Your objective —
The response must reproduce exactly every line of the material below holding the word "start".

Given information —
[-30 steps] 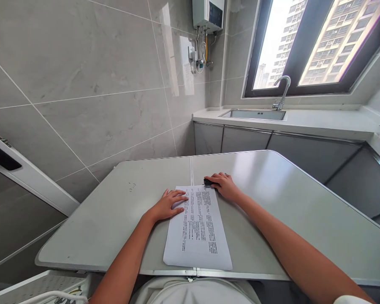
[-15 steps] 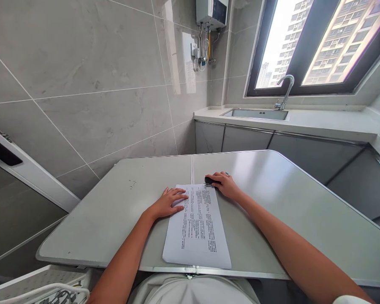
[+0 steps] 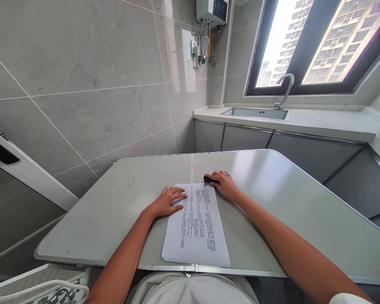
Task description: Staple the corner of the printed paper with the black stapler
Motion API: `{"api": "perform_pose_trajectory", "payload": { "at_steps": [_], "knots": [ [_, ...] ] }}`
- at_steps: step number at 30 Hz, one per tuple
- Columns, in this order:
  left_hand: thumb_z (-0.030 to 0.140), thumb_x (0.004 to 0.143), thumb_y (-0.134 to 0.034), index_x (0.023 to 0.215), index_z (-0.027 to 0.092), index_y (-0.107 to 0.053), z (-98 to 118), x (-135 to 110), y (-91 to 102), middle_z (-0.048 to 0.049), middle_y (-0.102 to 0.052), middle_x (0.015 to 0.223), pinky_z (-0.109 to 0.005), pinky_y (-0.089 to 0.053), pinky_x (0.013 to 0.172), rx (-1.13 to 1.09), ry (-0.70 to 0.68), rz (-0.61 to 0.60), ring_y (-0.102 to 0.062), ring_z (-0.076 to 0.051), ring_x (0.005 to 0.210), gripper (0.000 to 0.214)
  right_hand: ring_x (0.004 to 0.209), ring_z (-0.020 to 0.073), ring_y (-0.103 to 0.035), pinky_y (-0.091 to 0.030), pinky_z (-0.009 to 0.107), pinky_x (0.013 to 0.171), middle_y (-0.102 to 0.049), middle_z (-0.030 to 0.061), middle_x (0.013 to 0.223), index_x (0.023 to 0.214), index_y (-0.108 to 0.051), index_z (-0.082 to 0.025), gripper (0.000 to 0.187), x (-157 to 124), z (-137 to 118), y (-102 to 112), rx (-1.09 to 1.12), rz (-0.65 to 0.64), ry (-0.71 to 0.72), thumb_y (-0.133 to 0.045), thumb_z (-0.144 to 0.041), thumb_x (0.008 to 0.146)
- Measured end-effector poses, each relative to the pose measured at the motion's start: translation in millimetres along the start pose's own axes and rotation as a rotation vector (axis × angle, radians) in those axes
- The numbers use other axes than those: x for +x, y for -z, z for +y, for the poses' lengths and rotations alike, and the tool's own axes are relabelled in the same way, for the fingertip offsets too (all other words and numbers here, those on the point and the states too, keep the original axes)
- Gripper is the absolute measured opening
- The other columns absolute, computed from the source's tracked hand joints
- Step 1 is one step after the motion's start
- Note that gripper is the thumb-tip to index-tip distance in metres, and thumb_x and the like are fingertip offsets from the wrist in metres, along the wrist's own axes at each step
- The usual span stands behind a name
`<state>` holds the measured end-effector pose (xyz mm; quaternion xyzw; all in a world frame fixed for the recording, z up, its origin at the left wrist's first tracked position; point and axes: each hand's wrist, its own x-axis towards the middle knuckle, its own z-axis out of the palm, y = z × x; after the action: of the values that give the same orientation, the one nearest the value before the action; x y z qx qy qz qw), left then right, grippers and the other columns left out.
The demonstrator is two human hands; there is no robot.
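Observation:
A printed sheet of paper [image 3: 196,228], perhaps a stack, lies flat on the table with its text running sideways to me. My left hand [image 3: 167,202] rests palm down on its left edge, fingers spread, holding nothing. At the far right corner of the paper, my right hand [image 3: 223,184] is closed over a small black stapler [image 3: 210,180]. The stapler's front end meets the paper's top edge, and the rest of it is mostly hidden under my fingers. Whether its jaws are pressed together cannot be seen.
The pale folding table [image 3: 259,219] has a seam down its middle. Several tiny dark bits, like loose staples [image 3: 131,183], lie on its left half. A white rack [image 3: 50,287] stands at lower left. Beyond are a counter with a sink [image 3: 256,113] and a faucet [image 3: 285,90].
Both hands, the paper and the stapler keep nearly the same places. The whole view has shifted very slightly.

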<state>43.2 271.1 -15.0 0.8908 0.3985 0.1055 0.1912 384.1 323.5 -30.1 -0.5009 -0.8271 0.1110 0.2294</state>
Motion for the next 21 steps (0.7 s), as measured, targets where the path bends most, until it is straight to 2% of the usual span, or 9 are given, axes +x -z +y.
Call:
{"api": "perform_pose_trajectory", "payload": {
  "at_steps": [7, 12, 21],
  "knots": [
    [0.050, 0.098, -0.061, 0.142, 0.040, -0.061, 1.5, -0.6, 1.0, -0.0043, -0.049, 0.157, -0.064, -0.008, 0.128, 0.000, 0.000, 0.000, -0.042, -0.031, 0.147, 0.045, 0.108, 0.0284, -0.053, -0.036, 0.043, 0.090, -0.069, 0.0062, 0.115, 0.138, -0.062, -0.042, 0.048, 1.7, -2.7, -0.4, -0.042, -0.003, -0.014, -0.045, -0.020, 0.099],
    [0.050, 0.097, -0.062, 0.140, 0.039, -0.063, 2.3, -0.1, 1.3, -0.0043, -0.051, 0.155, -0.063, -0.008, 0.127, -0.006, -0.008, 0.009, -0.042, -0.031, 0.146, 0.044, 0.105, 0.0281, -0.052, -0.034, 0.042, 0.086, -0.070, 0.0078, 0.115, 0.134, -0.066, -0.039, 0.049, 3.8, -9.6, 1.7, -0.131, -0.040, -0.026, -0.044, -0.015, 0.097],
    [0.051, 0.096, -0.064, 0.136, 0.039, -0.066, -0.5, 0.9, -0.4, -0.0031, -0.054, 0.153, -0.057, -0.011, 0.128, -0.029, -0.014, 0.025, -0.043, -0.030, 0.145, 0.043, 0.108, 0.0328, -0.048, -0.031, 0.050, 0.091, -0.068, 0.0117, 0.115, 0.134, -0.066, -0.038, 0.048, -0.1, -15.0, -9.2, -0.290, -0.022, 0.018, -0.041, -0.016, 0.098]
  ]
}}
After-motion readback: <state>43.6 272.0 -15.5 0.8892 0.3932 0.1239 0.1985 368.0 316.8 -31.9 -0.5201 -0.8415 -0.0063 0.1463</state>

Answer for the task —
- Measured end-effector poses, each relative to the pose measured at the motion's start: translation in millimetres along the start pose's own axes and rotation as a rotation vector (axis × angle, radians) in those axes
- Step 1 is one step after the motion's start

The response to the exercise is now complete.